A message from Anonymous
Thank you for your reply! That's quite reassuring. And I hope you enjoy your year abroad :)

No problem - thank you too!

A message from Anonymous
Hi! Apparently my first message vanished... To summarise, I'm supposed to be going to Oxford next year, and whenever I lurk through the 'Oxford' tag I always find these very well-written/eloquent people and feel intimidated. (I can tell this about you even though your blog is really new!) Were you this articulate before you went to university, or do you think the multitude of essays you've produced (is it one a week?) has improved your writing?

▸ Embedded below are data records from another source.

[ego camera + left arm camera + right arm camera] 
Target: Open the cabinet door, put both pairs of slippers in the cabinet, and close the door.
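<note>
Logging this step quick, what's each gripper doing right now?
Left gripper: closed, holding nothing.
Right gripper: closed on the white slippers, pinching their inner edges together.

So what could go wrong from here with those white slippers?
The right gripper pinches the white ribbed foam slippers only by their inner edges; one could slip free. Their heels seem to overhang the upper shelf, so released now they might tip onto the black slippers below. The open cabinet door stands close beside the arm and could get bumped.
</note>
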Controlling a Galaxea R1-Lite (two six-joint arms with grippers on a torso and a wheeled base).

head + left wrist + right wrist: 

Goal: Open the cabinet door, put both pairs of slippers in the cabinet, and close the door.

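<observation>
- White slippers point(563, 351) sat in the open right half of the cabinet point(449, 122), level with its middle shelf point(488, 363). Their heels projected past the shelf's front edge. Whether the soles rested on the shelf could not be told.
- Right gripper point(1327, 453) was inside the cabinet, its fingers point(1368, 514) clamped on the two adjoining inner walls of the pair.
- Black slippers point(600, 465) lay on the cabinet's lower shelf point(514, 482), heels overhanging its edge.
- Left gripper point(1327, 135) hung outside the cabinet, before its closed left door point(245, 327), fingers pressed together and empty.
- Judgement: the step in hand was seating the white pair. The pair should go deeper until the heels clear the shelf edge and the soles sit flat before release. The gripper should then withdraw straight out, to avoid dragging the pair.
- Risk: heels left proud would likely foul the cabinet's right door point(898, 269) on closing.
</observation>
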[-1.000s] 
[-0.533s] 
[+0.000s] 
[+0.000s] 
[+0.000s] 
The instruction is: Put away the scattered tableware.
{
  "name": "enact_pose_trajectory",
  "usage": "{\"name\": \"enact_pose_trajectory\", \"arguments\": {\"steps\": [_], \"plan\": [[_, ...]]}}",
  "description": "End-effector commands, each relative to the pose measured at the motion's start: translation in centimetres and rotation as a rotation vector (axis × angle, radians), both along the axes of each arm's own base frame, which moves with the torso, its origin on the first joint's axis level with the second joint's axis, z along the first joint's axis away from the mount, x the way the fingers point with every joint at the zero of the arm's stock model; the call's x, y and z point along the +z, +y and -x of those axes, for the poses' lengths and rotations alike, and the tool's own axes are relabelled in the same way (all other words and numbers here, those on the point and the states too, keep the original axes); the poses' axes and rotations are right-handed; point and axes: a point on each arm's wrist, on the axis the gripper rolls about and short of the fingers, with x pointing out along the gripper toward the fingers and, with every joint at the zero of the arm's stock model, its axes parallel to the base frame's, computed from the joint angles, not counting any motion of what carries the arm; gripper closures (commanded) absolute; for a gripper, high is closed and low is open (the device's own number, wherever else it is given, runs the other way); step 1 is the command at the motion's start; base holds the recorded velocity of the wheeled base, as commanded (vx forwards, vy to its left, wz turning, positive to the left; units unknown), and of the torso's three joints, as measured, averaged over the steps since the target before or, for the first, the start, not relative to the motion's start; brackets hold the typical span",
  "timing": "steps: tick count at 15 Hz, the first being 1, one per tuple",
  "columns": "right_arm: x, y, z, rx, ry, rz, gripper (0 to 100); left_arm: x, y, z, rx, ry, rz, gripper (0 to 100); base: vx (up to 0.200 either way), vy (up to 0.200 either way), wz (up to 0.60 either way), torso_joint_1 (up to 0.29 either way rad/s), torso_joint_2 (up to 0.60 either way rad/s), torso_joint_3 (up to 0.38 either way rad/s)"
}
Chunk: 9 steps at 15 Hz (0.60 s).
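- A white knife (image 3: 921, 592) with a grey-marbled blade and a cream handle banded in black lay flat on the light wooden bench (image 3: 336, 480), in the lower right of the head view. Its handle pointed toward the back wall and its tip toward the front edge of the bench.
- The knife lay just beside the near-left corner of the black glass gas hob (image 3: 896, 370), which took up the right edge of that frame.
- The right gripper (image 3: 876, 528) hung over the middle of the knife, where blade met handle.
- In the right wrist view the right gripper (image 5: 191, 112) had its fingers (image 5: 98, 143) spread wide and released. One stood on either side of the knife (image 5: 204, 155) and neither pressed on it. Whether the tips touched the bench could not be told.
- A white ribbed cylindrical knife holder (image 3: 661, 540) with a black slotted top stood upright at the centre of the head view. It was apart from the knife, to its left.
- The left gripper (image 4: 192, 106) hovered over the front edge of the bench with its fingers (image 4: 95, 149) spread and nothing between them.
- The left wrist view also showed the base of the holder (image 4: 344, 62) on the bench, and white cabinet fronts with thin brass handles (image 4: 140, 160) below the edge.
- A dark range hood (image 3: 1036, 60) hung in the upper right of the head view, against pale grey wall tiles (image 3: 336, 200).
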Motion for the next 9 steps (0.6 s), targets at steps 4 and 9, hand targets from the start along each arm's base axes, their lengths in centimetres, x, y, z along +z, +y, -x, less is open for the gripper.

Don’t worry about (the general ethos surrounding) Oxford making you feel intimidated - it has that effect on a lot of people to begin with! As for being articulate: that might come across in my writing but it really doesn’t often do so in my speech, unless it’s in the context of academic discussion - I am unusually quiet/reserved for a linguist. At the moment, whatever articulacy I do have seems to be quite detached and academic; so yes, probably as a result of writing one or two essays per week, as you say. I’m hoping that maintaining this blog will encourage me to move away from that style (where appropriate!).

A message from Anonymous
P.S. I assume you're taking exams at the moment. Good luck!

If this is a PS, it looks like an earlier message has vanished …

No, there are no second-year exams here, which is nice! (I suspect I may have a different attitude to this state of affairs two years from now.)

[I have the following saved on my computer as “very ambitious plan.txt”. It’s really a sort of list-of-things-I’m-not-getting-around-to-doing-at-Oxford, with the implication that I ought to take advantage of next year’s twelve-hour working week to get them done. Well, some of it may happen.

PS Sorry for overreliance on arcane Oxford terminology.]

Academic
Learn: medieval French [for paper VI, medieval literature], old Occitan [for paper XII, old Occitan language], Italian [for the other paper XII, Romance linguistics, where you’re supposed to know two major Romance languages], Cornish [because my knowledge of it is that old cliché, “patchy and inconsistent”] , Breton [because I’m going to Brittany I mean COME ON] (in that order of priority?)
Reread paper VI texts, read secondary texts for them, read general works on medieval thought & ideology [I really didn’t pay much attention to paper VI the first time round - papers IV and V, which I did at the same time, were on French linguistics and hence managed to attract 90% of my interest.]
learn Romance sound change rules [maybe not all of them … but this would certainly be helpful for about four of my papers, which sounds like enough for it to be worth doing]

Other
NaNo? [I loathe that abbreviation to be honest. Also, every scrap of novelistic imagination has been drained out of me. But it might be now or never, so it’s something to think about.]
learn heraldry properly
learn counterpoint etc. [this is intriguingly nebulous. Did I mean species counterpoint (which is an enigma)? Can I add Guido d’Arezzo’s fun stuff? And the modes (although I’m told they didn’t really exist)? And mensural notation? ok]
(learn early European history) [why is this in brackets?]
note down French usage/keep a record of experiences [here, I hope …]
learn about trains [I think I mean engine classes and track gauge sizes and stuff, which sounds quite fun]
learn syntax (LFG?) [so I can go beyond prelims syntax trees …]

Coming very soon. I have three essays left this term and I love procrastination but ok

Just found out where I’ll be next year. Well.

Candidates should also be aware that at this stage their allocation is a provisional location. It is unlikely but possible that the final appointment may be to a different area altogether within France.

Anyway, provisionally, somewhere inside this polygon:

image

I will be less opaque later (i. e. when I haven’t got half an essay about Sturtevant’s Paradox to write). Bis dann.